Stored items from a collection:

★ ★ ★

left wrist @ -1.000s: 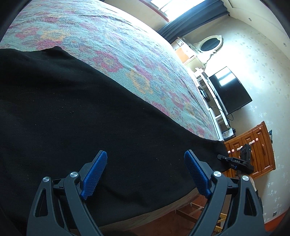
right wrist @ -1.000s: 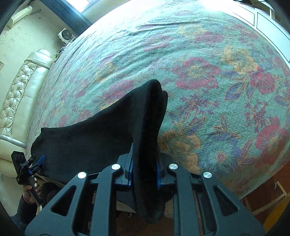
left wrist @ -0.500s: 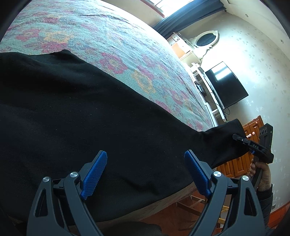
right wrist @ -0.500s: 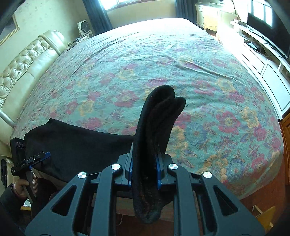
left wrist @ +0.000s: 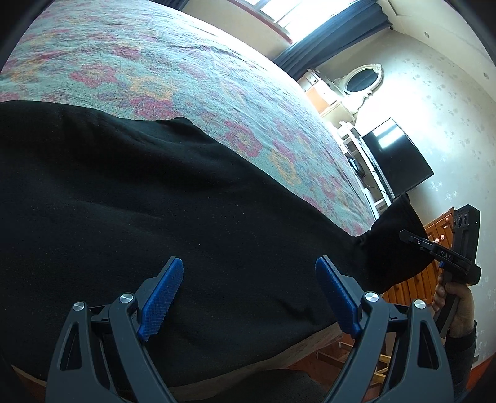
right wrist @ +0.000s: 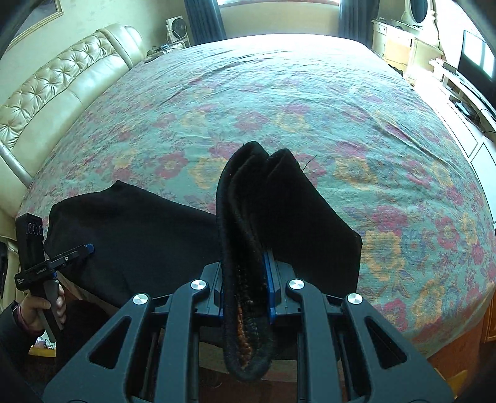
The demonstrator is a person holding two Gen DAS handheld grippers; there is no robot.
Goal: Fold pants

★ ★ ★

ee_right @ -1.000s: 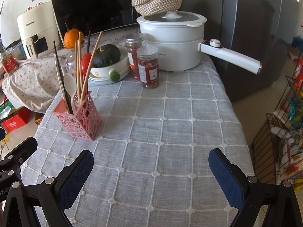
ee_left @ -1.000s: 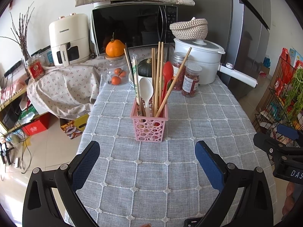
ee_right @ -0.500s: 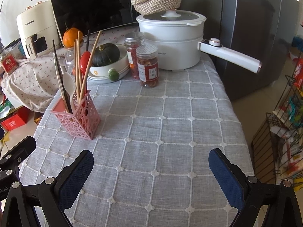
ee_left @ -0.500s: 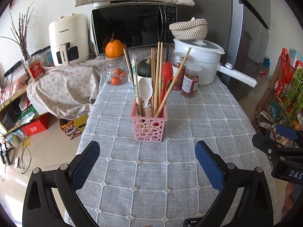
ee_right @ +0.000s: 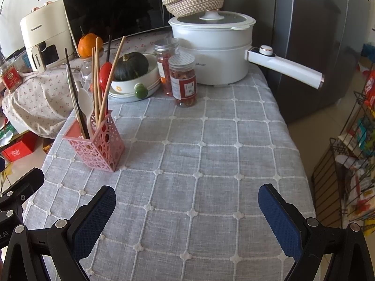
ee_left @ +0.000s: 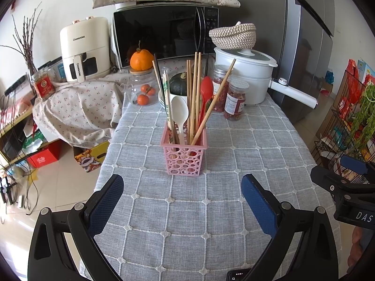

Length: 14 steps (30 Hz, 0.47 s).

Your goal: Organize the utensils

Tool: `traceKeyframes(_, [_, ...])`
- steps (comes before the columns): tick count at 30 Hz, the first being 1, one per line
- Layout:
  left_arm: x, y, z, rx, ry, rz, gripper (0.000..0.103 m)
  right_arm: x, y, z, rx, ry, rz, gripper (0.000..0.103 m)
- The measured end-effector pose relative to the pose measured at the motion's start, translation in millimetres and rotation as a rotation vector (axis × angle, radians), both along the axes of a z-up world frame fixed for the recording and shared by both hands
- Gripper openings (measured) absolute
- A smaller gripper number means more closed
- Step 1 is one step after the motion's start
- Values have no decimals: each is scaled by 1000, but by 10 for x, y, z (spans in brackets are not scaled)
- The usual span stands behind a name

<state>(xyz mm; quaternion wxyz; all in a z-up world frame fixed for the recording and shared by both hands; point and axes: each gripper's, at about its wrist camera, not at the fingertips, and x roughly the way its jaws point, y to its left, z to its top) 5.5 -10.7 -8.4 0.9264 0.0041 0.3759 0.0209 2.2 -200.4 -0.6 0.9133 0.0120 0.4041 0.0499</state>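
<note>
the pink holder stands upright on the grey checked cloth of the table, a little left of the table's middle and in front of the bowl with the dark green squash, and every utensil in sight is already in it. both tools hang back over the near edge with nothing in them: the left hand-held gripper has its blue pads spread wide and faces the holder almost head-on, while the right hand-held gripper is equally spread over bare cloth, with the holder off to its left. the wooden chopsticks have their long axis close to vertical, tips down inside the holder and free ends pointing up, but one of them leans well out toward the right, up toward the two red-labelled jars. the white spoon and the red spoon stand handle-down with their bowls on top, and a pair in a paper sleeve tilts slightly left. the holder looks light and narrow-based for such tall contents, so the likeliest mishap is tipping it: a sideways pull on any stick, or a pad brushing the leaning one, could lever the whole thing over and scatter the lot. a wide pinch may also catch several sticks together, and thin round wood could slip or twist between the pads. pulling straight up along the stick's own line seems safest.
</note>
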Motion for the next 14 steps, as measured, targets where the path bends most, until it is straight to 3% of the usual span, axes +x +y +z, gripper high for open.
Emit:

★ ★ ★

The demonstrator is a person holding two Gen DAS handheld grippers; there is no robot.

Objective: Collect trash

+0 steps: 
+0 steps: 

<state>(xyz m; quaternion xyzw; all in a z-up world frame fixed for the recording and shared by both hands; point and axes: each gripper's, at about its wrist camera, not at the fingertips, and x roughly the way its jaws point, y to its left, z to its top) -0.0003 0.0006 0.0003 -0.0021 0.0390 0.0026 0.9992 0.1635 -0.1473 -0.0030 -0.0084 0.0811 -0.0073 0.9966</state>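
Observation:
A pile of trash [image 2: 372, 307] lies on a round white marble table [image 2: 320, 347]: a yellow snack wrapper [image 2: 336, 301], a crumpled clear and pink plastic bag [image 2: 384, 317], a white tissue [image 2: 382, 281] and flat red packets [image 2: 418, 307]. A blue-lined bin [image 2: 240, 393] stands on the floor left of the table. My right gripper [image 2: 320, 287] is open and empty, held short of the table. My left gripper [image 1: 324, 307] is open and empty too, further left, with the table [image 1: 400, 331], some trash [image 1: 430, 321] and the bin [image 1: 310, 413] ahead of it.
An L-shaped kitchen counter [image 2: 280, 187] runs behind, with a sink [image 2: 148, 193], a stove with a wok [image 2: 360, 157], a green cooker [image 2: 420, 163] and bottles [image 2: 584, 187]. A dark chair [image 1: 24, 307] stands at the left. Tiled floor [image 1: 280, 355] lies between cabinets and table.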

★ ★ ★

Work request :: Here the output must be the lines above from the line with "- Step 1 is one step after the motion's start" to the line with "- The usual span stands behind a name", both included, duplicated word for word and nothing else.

Output below ::
- Step 1 is one step after the motion's start
- Values have no decimals: each is scaled by 1000, but by 10 for x, y, z (spans in brackets are not scaled)
- The usual span stands behind a name

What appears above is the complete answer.